The Biologic Behavior of Balloon Hyperinflation–Induced Arterial Lesions in Hypercholesterolemic Pigs Depends on the Presence of Foam Cells
Abstract Lack of a large-animal model of accelerated atherosclerosis has limited study of the biologic behavior of atherosclerotic lesions. We hypothesized that mechanical vascular trauma combined with diet-induced hypercholesterolemia would result in rapid development of complex atherosclerosis-like lesions. Accordingly, we induced deep injury to a carotid artery by repetitive balloon hyperinflations in minipigs that were fed either an atherogenic diet (n=30) or a standard diet (controls, n=4) and examined the resultant lesions 1 month later. The neointimal lesions that evolved in 23 patent vessels from cholesterol-fed animals were complex, exhibiting infiltration of smooth muscle and foam cells and evidence of organized thrombus, recent thrombus, hemorrhage, and calcification. Lesions were separable histologically into two groups: foam-cell rich (n=12), with 33±10 foam cells per high-power field, and foam-cell poor (n=11), with 4±1 foam cells per high-power field. Minipigs with foam cell–rich lesions had higher serum cholesterol levels than those with foam cell–poor lesions (712±178 vs 468±240 mg/dL, P<.02). The incidence of intralesional thrombus was also significantly greater in foam cell–rich than in foam cell–poor lesions (50% vs 9%, P<.04). In addition, the degree of luminal stenosis was greater in the presence of lesions containing thrombus compared with those without thrombus (60±38% vs 30±29%, P=.05). Lesions in the control animals were fibrocellular and lacked foam cells and thrombus. Thus, hypercholesterolemia appeared to affect lesion composition and behavior. Lesions with an abundance of foam cells were more likely to show evidence of intralesional thrombosis, which was associated with increased luminal stenosis. Our findings suggest that foam cells may predispose to lesion instability and thrombosis, leading to even more severe luminal obstruction.
Reprint requests to Samuel A. Wickline, MD, Jewish Hospital at the Washington University School of Medicine, Division of Cardiology, 216 S Kings Highway, St Louis, MO 63178.
- Received August 2, 1994.
- Accepted April 21, 1995.
Results from clinical studies have suggested that the severity of luminal stenosis caused by an atherosclerotic plaque may not be a reliable predictor of future ischemic events.1 2 Patients with mild to moderately severe obstructive lesions in the coronary or cerebrovascular circulation frequently develop unstable ischemic syndromes in an accelerated fashion, apparently as a consequence of plaque rupture with subsequent thrombus formation.3 4 5 6 7 The mechanisms responsible for plaque weakening and rupture have not been clearly identified, although lesions that contain numerous macrophages and soft, lipid-enriched cores appear to be more unstable and prone to rupture with rapid disease progression.8 Several mechanisms have been suggested for this behavior, including hemodynamic stresses,9 fluctuations in pressure,10 coronary vasospasm,4 11 12 variations in the tensile strength of the lesion cap,13 14 and an acute inflammatory process.15 An animal model exhibiting similar lesion morphology and behavior would be useful for studying the mechanisms of plaque rupture and potential interventions that could facilitate plaque stability.

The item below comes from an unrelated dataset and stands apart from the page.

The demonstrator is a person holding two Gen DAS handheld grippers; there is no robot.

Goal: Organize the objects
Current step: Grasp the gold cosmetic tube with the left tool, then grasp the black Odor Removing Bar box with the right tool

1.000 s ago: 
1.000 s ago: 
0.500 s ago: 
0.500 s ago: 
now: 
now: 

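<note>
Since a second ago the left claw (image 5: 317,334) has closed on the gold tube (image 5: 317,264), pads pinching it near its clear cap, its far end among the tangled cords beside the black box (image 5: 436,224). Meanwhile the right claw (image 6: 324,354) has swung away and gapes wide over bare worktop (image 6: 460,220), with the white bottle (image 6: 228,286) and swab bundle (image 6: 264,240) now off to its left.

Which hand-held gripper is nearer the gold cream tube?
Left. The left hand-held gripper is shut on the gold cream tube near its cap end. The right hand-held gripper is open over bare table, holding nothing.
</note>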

Lack of a large-animal model of accelerated atherosclerosis has been a limitation in atherosclerosis research.16 Previous studies have employed balloon hyperinflation–induced arterial injury in pigs with normal serum lipid levels, resulting in proliferative intimal lesions that lack lipid-laden macrophages (foam cells) but contain abundant smooth muscle cells and extracellular matrix,16 17 which are more characteristic of restenosis following angioplasty than of atherosclerosis. We hypothesized that rapid development of lesions more like the complex atherosclerotic plaques that are observed in humans could be accomplished in minipigs with use of a combination of balloon-induced vascular trauma and concomitant hypercholesterolemia. This study was designed to characterize the morphology of lesions induced with this combined approach and to examine the relationship between lesion morphology and biologic behavior.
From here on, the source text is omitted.